Analyse sur articulateur : les moulages d’étude transférés par le biais d’un arc facial sur articulateur semi-adaptable à la bonne dimension verticale d’occlusion sont analysés.
La grande étendue de l’édentement antérieur est marquée par l’absence du guide antérieur.
La relative faible valeur ostéo-parodontale de certains piliers milite pour le choix d’une occlusion de protection de groupe postérieur. Ce schéma occluso-fonctionnel présente l’avantage de repartir les forces occlusales en latéralité.

  • Cire de diagnostic : le wax-up, ou cire de diagnostic, a été effectué (fig. 7). Ce guide référentiel thérapeutique permet de concrétiser le projet prothétique d’un point de vue esthétique et fonctionnel ; il constitue un outil indispensable de communication à la triade patient/praticien/prothésiste [10-12].
7. Vue occlusale du wax-up.

Deuxième étape : confection des prothèses

Réalisation des restaurations corono-radiculaires coulées : l’empreinte pour les RCRC sur les 15, 14, 24, 25 et 26 est réalisée selon la wash technique (fig. 8).
Les maquettes en cire pour inlay-core sont ensuite confectionnées (fig. 9). Les inlay-cores sont scellés en bouche (fig. 10), puis une prise d’empreinte des piliers est effectuée selon la wash technique (fig. 11).
La prothèse transitoire issue du wax-up est posée (fig. 12a-d). Elle constitue une véritable proposition thérapeutique au plan occluso-fonctionnel, parodontal, esthétique et psychologique.

Confection de la prothèse d’usage : la prothèse transitoire est restée deux mois en bouche, jusqu’à l’intégration fonctionnelle et la satisfaction esthétique de la patiente [13,14]. Puis, la prothèse d’usage est confectionnée, en commençant par la réalisation de l’armature métallique au laboratoire (fig. 13a-h).

La phase suivante consiste à l’essayage clinique des armatures qui permet de contrôler la précision de leur adaptation cervicale, les épaisseurs métalliques et l’ouverture des embrasures (fig. 14) [15].

Un nouvel enregistrement occlusal est ensuite réalisé (fig. 15, 16).
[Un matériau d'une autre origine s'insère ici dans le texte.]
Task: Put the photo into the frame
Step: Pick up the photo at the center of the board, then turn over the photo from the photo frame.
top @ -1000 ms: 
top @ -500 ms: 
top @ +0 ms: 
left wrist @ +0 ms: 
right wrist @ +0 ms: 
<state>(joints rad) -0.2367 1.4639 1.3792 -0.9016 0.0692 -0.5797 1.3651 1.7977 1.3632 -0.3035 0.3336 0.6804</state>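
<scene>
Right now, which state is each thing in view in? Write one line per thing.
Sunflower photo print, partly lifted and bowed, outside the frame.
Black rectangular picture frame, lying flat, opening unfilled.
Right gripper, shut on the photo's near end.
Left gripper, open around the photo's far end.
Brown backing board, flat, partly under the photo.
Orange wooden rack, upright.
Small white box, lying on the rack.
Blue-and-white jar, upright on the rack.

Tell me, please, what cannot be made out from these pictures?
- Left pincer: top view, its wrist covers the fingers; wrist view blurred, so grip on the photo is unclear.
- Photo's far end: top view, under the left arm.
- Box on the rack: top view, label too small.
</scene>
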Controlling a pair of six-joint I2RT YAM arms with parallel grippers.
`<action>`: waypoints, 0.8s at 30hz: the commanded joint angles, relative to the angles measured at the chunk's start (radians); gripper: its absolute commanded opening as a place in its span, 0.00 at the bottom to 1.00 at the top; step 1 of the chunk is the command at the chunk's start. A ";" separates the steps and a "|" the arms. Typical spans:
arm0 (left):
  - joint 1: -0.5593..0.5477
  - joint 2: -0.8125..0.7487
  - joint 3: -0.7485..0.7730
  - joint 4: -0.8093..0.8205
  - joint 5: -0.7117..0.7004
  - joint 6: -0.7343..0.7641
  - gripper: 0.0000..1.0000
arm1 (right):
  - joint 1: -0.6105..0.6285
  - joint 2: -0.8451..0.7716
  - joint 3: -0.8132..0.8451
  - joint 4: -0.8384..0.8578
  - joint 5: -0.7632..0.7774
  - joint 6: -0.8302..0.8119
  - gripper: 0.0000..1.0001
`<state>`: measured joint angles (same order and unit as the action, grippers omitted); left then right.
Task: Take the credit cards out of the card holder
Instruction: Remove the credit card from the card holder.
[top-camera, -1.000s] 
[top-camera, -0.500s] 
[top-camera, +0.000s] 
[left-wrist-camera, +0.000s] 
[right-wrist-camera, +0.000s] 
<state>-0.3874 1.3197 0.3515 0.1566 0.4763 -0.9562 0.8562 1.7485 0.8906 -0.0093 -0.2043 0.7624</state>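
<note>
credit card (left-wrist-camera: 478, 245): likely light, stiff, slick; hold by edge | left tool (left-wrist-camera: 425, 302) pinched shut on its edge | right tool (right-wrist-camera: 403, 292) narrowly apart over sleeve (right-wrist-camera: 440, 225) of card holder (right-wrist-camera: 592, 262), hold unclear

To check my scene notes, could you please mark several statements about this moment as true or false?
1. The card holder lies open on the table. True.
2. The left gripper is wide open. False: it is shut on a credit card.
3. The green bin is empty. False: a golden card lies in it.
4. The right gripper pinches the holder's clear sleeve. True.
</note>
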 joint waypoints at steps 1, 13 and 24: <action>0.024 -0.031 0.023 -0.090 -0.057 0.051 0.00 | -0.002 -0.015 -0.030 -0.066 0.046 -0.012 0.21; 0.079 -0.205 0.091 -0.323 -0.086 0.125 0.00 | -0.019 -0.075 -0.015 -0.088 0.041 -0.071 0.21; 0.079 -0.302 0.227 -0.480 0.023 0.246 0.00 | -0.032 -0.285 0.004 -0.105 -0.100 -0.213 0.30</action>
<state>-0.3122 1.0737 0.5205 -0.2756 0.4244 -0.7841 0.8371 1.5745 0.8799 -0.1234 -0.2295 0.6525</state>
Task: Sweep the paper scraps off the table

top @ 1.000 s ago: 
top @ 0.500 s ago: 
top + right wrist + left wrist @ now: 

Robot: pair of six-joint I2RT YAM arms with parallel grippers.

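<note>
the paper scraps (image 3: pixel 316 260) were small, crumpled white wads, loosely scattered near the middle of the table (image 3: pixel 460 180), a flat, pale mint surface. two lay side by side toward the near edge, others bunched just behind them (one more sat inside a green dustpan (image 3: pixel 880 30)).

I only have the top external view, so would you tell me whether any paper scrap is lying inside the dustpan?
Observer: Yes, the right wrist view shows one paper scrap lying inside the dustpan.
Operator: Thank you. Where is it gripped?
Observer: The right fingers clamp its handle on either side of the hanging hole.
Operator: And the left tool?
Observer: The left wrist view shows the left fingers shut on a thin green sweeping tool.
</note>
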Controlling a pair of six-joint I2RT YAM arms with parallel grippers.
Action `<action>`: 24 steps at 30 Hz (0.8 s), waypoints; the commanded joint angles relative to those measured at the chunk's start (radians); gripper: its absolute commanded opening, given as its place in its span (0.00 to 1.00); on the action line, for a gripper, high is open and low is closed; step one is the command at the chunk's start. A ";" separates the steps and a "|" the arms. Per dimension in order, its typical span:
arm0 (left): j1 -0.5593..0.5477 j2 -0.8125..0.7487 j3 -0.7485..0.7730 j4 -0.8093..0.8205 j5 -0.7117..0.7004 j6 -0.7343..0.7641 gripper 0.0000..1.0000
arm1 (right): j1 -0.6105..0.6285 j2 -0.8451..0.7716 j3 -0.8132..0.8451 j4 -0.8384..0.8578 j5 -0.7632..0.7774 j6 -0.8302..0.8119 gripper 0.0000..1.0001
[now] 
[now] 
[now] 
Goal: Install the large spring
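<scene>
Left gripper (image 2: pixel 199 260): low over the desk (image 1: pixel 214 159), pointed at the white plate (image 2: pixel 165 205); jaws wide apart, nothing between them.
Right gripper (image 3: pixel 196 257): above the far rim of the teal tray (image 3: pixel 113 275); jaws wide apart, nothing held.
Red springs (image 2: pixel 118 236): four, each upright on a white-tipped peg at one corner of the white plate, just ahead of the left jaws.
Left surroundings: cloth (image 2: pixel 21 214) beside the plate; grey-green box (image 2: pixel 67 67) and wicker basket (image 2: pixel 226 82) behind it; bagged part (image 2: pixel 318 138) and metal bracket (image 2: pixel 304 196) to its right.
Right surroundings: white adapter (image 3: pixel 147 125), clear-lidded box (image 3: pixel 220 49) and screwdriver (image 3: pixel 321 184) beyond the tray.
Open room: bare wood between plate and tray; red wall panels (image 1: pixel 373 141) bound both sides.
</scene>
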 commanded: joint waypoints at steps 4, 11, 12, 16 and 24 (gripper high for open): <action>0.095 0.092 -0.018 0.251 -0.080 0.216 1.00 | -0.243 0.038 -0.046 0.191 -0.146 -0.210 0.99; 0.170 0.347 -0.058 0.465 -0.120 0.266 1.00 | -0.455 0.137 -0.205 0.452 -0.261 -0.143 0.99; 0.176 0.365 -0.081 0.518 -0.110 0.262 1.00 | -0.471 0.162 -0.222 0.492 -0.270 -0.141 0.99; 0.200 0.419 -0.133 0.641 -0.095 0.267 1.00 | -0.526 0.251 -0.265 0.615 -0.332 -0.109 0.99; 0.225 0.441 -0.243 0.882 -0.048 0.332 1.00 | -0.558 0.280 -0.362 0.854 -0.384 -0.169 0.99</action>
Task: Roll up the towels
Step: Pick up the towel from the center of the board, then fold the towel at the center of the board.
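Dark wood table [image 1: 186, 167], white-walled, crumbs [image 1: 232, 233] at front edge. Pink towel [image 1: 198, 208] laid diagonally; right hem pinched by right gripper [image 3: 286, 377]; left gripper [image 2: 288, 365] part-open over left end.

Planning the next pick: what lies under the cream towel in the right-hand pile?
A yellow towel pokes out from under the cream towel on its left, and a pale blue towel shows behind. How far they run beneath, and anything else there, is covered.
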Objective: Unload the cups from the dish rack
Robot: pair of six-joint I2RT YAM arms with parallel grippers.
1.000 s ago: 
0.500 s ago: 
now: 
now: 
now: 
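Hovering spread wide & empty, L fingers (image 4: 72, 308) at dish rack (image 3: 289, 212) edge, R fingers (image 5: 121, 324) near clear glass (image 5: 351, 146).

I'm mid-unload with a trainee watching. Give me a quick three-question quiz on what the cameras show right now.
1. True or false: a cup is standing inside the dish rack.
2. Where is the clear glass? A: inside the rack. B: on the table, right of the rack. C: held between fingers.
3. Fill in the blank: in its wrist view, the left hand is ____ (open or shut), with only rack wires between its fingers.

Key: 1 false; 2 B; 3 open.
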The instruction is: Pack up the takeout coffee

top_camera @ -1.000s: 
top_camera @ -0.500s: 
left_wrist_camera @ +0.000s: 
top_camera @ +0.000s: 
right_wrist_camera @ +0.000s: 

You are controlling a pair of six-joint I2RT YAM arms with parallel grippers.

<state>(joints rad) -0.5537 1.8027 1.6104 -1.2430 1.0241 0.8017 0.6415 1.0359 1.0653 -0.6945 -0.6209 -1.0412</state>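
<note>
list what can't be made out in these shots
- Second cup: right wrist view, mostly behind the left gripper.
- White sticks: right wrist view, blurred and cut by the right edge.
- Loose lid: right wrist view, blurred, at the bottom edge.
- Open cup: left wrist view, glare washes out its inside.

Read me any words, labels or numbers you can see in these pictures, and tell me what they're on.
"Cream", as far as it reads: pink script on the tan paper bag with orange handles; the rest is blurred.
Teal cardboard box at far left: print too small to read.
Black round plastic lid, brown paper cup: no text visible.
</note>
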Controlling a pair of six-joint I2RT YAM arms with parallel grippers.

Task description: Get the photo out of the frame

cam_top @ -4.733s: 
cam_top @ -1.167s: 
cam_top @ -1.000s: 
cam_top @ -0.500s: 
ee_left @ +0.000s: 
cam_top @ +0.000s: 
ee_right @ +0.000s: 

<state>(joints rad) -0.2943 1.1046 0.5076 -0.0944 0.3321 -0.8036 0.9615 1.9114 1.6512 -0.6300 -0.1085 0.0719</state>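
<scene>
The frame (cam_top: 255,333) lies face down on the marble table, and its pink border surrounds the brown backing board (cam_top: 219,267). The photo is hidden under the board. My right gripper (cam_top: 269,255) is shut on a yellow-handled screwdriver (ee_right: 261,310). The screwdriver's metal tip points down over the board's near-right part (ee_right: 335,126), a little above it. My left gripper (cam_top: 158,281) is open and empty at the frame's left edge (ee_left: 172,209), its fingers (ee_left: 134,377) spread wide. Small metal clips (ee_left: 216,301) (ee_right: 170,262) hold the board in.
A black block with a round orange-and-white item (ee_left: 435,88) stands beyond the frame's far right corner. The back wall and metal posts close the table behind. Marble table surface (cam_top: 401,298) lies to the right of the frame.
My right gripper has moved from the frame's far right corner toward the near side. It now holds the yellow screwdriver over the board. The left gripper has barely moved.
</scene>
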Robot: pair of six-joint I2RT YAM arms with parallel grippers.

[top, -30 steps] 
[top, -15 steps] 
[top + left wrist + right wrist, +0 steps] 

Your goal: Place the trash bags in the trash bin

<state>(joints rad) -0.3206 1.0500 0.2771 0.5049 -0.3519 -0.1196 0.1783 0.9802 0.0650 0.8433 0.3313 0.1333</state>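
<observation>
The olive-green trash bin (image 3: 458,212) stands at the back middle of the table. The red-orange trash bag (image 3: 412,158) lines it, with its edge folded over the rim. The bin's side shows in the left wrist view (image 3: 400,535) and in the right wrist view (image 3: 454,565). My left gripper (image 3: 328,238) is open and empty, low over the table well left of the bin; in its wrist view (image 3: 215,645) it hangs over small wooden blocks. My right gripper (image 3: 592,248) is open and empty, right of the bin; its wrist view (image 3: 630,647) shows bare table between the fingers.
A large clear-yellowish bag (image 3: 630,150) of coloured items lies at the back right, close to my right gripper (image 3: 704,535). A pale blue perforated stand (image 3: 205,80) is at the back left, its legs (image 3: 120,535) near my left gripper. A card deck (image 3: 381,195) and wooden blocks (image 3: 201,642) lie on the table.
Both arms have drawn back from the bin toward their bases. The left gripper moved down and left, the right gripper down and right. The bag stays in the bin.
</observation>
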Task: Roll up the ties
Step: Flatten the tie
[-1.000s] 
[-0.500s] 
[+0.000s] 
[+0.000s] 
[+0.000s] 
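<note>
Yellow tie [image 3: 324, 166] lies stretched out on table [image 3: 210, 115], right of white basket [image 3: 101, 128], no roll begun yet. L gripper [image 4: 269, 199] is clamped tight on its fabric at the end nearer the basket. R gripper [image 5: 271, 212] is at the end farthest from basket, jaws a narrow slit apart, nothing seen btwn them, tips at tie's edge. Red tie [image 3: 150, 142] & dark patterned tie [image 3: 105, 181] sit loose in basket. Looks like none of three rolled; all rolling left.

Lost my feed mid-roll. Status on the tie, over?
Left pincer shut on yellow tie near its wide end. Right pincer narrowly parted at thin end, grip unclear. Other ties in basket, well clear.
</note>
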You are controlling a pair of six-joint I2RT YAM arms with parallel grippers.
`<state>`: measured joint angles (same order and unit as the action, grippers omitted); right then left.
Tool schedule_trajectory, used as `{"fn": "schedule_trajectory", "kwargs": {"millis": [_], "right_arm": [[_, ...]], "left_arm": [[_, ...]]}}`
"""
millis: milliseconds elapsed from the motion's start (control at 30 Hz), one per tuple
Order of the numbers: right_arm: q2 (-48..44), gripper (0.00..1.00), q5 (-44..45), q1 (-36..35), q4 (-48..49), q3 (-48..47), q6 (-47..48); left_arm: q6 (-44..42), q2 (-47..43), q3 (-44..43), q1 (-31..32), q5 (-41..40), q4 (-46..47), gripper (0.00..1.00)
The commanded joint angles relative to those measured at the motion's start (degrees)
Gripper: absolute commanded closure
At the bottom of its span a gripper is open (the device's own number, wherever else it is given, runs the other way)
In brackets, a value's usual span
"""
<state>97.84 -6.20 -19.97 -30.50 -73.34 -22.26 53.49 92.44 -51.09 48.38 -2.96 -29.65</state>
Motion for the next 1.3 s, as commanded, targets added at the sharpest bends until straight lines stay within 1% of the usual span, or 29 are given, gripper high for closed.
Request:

Ce qui permet la réalisation du premier biscuit (fig. 17a, b), suivie de son essayage clinique occluso-fonctionnelle et esthétique (fig. 18a, b).

Scellement de la prothèse fixée : la phase de l’essayage étant validée, le bridge d’usage est glacé (fig. 19), puis réessayé et avant d’être scellé au ciment verre ionomère modifié par adjonction de résine. Les conseils d’usage de maintenance de la prothèse fixée sont donnés à la patiente.

Contrôle et maintenance : la patiente a été revue une semaine plus tard, puis à un mois, et ensuite six mois après le scellement pour les contrôles(fig. 20). Elle est satisfaite, aussi bien sur le plan esthétique que fonctionnel, en adéquation avec ses attentes.

Conclusion

L’objectif majeur du traitement, en accord avec le motif principal de consultation, est de reconstituer les dents délabrées et de restaurer un sourire agréable. Cela passe par une restauration globale de l’arcade maxillaire et partielle de la mandibule de façon à rétablir la DVO tout en recréant des courbes de compensation occlusales.

Ces objectifs doivent être en adéquation avec les aspects techniques, biologiques, mais également psycho-sociologues exacerbé chez cette patiente qui commence à perdre confiance en elle et envers les chirurgiens-dentistes.

Face à une restauration prothétique fixée de grande étendue, la réalisation d’un projet prothétique réfléchi et bien construit est indispensable pour l’ensemble des acteurs de cette réhabilitation, mais également pour le patient. Il est de notre devoir d’informer puis de conseiller le patient pour aboutir, avec son assentiment, à la solution la mieux adaptée à sa situation clinique. Le traitement qui résulte de cette démarche doit ensuite être conduit dans le respect d’un plan de traitement bien codifié.